Task requirements =>
Everything from the line containing "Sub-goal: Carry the" to the last line of the data below should be copied word for word, and nothing else.

#####

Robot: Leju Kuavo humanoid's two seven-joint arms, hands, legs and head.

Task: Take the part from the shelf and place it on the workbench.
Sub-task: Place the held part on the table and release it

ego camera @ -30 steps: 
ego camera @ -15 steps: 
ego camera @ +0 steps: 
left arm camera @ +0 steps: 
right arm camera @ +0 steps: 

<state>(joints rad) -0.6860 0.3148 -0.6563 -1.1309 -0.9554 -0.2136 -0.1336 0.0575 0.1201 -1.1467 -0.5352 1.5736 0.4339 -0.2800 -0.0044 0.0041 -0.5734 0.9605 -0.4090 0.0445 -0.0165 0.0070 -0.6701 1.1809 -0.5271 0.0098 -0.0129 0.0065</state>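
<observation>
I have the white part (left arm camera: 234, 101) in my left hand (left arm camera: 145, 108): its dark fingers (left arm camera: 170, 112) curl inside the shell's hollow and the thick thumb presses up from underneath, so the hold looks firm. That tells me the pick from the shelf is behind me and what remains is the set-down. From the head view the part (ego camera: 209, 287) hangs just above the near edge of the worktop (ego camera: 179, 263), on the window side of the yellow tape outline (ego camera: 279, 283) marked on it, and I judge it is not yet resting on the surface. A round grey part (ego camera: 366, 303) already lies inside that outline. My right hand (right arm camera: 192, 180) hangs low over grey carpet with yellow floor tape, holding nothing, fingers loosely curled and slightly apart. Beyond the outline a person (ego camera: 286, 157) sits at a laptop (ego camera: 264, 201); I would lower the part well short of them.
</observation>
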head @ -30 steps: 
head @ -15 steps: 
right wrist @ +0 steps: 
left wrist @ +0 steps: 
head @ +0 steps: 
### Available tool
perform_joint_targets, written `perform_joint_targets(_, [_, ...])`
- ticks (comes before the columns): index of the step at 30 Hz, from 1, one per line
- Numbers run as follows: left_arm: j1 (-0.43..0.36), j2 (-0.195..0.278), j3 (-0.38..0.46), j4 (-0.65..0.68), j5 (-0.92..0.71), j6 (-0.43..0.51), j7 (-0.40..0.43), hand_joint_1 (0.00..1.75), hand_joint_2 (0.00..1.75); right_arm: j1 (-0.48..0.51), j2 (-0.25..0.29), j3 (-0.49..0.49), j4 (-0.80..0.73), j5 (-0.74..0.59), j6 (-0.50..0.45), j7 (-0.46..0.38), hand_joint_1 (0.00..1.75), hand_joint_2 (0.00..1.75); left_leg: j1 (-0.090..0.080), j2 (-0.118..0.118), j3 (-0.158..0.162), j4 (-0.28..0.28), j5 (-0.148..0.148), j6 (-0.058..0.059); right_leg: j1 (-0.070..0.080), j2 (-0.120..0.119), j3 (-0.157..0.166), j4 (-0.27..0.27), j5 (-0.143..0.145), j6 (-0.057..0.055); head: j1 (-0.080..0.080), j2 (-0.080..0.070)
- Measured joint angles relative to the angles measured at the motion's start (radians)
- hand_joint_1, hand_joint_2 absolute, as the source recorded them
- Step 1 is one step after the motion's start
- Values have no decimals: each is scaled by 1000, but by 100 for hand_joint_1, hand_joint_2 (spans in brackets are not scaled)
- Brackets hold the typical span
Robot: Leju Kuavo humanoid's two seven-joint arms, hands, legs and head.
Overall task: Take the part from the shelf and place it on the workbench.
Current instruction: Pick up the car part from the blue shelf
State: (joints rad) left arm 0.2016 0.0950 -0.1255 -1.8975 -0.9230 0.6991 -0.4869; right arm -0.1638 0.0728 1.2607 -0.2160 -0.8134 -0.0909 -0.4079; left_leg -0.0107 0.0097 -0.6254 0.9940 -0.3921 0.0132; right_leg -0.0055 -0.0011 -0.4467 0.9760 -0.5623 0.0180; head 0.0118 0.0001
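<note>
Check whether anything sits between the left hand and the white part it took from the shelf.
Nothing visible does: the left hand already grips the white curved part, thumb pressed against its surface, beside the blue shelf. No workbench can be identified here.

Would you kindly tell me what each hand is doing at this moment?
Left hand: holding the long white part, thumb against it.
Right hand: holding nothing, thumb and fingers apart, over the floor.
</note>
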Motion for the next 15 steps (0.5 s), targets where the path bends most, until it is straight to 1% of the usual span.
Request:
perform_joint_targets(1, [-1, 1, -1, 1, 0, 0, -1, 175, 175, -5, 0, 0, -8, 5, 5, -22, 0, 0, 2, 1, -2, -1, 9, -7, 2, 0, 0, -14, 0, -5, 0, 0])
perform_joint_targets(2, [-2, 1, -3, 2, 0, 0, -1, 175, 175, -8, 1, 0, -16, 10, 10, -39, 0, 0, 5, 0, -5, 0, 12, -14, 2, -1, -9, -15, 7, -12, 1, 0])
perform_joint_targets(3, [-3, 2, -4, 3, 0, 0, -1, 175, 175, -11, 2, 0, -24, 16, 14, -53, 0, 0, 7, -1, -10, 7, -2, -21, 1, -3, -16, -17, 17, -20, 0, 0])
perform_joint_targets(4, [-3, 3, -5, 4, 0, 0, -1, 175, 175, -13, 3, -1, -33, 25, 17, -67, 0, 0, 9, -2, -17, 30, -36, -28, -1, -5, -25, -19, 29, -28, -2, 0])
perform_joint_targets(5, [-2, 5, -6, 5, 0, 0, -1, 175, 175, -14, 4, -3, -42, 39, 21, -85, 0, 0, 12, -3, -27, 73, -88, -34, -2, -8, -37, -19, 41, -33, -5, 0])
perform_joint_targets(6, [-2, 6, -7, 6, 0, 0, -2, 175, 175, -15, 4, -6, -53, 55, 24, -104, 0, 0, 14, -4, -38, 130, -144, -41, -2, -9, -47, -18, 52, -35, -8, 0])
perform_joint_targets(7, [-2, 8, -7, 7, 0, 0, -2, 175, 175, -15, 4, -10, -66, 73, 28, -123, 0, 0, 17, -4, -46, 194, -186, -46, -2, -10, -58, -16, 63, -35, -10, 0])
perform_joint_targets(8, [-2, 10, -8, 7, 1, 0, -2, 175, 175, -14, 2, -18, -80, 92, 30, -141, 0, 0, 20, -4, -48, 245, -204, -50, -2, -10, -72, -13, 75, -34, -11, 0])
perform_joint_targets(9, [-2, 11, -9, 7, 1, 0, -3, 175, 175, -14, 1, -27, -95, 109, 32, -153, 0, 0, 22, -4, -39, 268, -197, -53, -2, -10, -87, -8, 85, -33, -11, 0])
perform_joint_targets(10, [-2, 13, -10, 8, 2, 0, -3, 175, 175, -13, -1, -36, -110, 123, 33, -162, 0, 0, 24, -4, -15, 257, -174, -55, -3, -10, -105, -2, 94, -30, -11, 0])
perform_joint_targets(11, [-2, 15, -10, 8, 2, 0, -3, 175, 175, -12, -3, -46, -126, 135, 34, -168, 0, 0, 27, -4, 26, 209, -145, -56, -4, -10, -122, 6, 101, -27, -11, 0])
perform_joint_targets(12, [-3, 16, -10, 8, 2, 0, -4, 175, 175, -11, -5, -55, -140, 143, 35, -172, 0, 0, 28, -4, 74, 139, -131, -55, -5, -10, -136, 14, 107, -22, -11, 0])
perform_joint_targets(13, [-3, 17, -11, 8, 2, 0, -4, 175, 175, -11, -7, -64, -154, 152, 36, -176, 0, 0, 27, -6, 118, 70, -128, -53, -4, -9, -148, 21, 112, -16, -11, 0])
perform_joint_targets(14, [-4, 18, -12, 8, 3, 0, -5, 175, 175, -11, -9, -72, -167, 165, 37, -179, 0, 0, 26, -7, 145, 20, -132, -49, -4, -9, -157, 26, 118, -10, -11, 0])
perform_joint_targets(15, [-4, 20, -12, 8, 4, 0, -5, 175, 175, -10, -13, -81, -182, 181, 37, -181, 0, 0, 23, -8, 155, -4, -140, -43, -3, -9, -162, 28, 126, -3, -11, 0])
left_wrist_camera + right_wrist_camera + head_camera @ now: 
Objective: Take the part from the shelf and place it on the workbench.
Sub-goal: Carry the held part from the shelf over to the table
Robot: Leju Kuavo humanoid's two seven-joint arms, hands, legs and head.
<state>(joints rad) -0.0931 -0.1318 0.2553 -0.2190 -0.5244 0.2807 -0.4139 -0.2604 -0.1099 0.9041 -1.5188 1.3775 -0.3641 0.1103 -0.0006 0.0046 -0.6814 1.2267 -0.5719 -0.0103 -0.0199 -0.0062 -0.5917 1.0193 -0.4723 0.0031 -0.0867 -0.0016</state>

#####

Solution below =>
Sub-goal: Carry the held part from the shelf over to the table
Robot: Leju Kuavo humanoid's two seven-joint arms, hands, legs and head.
<state>(joints rad) -0.0931 -0.1318 0.2553 -0.2190 -0.5244 0.2807 -0.4139 -0.2604 -0.1099 0.9041 -1.5188 1.3775 -0.3641 0.1103 -0.0006 0.0046 -0.6814 1.2267 -0.5719 -0.0103 -0.0199 -0.0062 -0.5917 1.0193 -0.4723 0.0031 -0.0867 -0.0016</state>

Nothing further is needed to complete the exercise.